### Work required
From the line containing "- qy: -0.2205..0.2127" down to the line containing "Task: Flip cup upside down" in the records below, reproduce every line exactly, ends included, and omit all others.
-- Extracted records follows --
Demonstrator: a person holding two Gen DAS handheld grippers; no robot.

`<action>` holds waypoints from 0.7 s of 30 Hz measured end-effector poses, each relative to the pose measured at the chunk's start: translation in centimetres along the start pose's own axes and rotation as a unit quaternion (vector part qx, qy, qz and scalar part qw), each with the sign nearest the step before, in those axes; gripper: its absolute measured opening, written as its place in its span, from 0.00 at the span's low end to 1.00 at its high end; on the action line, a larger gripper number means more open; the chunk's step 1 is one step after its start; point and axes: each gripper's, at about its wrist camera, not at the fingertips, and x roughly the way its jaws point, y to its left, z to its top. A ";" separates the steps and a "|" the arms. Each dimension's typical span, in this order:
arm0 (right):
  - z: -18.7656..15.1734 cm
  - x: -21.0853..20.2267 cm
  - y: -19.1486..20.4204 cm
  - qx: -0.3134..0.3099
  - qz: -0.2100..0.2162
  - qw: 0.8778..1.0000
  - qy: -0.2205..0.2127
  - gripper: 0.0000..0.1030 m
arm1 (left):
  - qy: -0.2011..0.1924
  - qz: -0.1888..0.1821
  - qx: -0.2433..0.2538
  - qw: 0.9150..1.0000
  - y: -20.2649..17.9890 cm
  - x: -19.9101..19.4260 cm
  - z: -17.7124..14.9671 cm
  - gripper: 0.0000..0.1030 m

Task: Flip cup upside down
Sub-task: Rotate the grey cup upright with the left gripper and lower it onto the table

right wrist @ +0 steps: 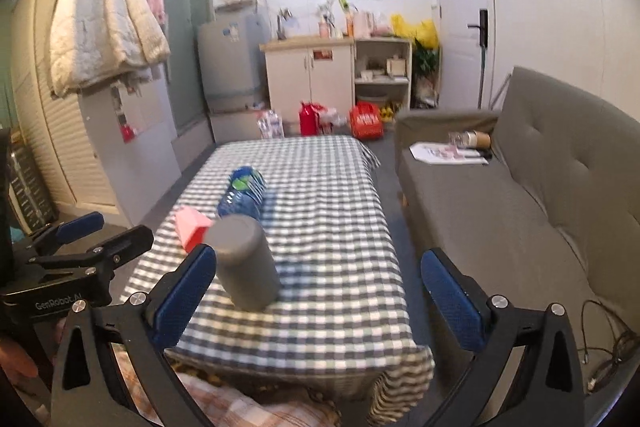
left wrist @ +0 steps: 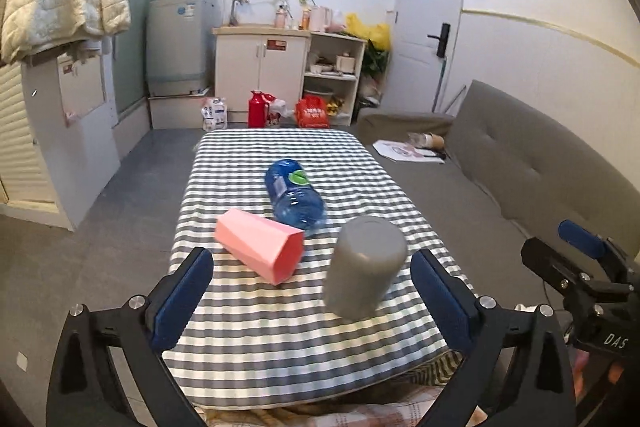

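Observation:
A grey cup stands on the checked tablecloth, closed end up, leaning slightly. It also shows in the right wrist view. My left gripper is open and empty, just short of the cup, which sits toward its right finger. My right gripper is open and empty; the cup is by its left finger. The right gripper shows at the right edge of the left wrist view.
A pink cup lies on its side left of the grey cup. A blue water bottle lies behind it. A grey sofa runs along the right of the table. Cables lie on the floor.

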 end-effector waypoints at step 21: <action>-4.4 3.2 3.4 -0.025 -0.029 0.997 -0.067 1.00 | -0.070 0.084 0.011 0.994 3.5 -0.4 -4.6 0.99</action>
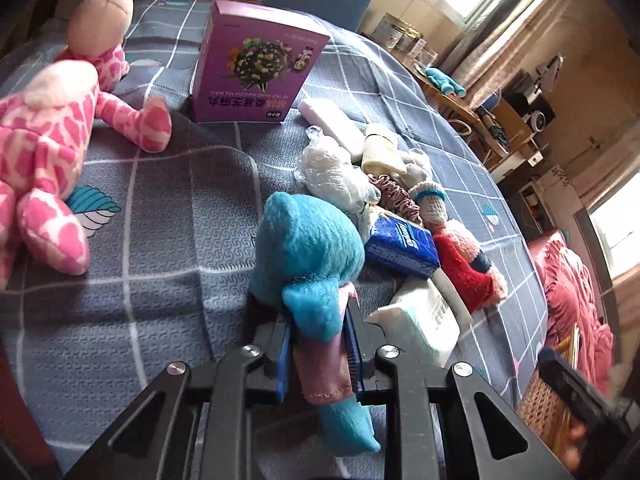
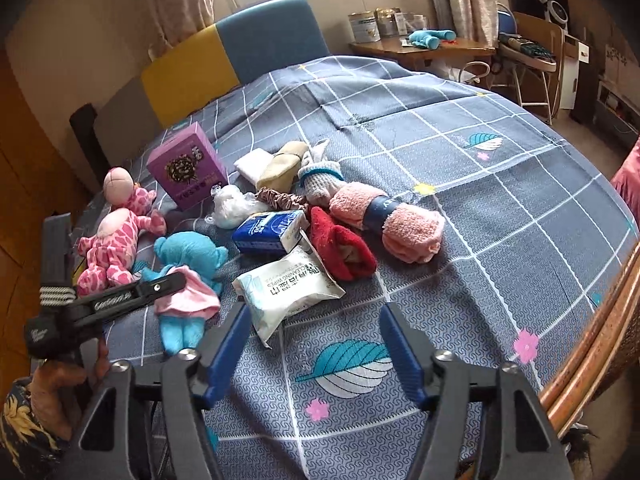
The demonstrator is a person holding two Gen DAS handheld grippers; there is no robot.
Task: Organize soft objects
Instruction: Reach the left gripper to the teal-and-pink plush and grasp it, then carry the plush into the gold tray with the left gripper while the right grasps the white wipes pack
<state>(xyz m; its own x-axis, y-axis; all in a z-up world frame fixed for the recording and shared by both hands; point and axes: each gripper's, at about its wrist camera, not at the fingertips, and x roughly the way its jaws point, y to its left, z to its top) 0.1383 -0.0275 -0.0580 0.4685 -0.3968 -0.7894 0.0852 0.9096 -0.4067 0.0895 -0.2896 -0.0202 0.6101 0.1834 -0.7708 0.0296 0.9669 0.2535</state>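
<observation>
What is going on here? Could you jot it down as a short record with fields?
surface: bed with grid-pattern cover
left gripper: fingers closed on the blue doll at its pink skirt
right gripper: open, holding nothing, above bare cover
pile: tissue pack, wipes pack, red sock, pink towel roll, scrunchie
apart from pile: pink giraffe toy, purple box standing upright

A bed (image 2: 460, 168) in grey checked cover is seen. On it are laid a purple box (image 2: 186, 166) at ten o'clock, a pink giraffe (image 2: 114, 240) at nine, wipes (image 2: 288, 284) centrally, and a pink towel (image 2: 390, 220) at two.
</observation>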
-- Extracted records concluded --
### Response
  - qy: -0.2205..0.2127
  - gripper: 0.0000..0.1030 m
arm1 (left):
  - qy: -0.2011..0.1924
  - qz: -0.1888..0.1821
  - qx: -0.2433..0.2538
  - qw: 0.9150..1.0000
  - y: -20.2649..17.9890 cm
  - x: -19.9101..19.4260 cm
  - z: -17.7124..14.9671 cm
  - gripper: 0.0000..0.1030 m

Task: Flip cup upside down

A complete answer has now been given.